===== Collected material

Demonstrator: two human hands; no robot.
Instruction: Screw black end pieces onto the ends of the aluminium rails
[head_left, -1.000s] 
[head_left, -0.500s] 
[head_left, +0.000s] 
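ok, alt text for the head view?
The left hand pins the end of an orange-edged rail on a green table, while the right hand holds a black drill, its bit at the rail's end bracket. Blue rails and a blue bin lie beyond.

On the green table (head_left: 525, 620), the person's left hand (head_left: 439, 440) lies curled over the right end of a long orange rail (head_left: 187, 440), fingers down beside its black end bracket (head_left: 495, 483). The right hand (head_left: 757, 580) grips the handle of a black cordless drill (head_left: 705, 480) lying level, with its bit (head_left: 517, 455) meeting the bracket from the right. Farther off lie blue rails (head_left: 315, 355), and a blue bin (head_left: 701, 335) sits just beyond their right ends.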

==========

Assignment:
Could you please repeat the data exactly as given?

Answer section:
Demonstrator: two human hands; no robot.
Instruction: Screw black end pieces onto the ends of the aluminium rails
[head_left, -1.000s] 
[head_left, -0.500s] 
[head_left, +0.000s] 
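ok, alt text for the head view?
The left hand pins the end of an orange-edged rail on a green table, while the right hand holds a black drill, its bit at the rail's end bracket. Blue rails and a blue bin lie beyond.

On the green table (head_left: 525, 620), the person's left hand (head_left: 439, 440) lies curled over the right end of a long orange rail (head_left: 187, 440), fingers down beside its black end bracket (head_left: 495, 483). The right hand (head_left: 757, 580) grips the handle of a black cordless drill (head_left: 705, 480) lying level, with its bit (head_left: 517, 455) meeting the bracket from the right. Farther off lie blue rails (head_left: 315, 355), and a blue bin (head_left: 701, 335) sits just beyond their right ends.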

What came before is the finished answer.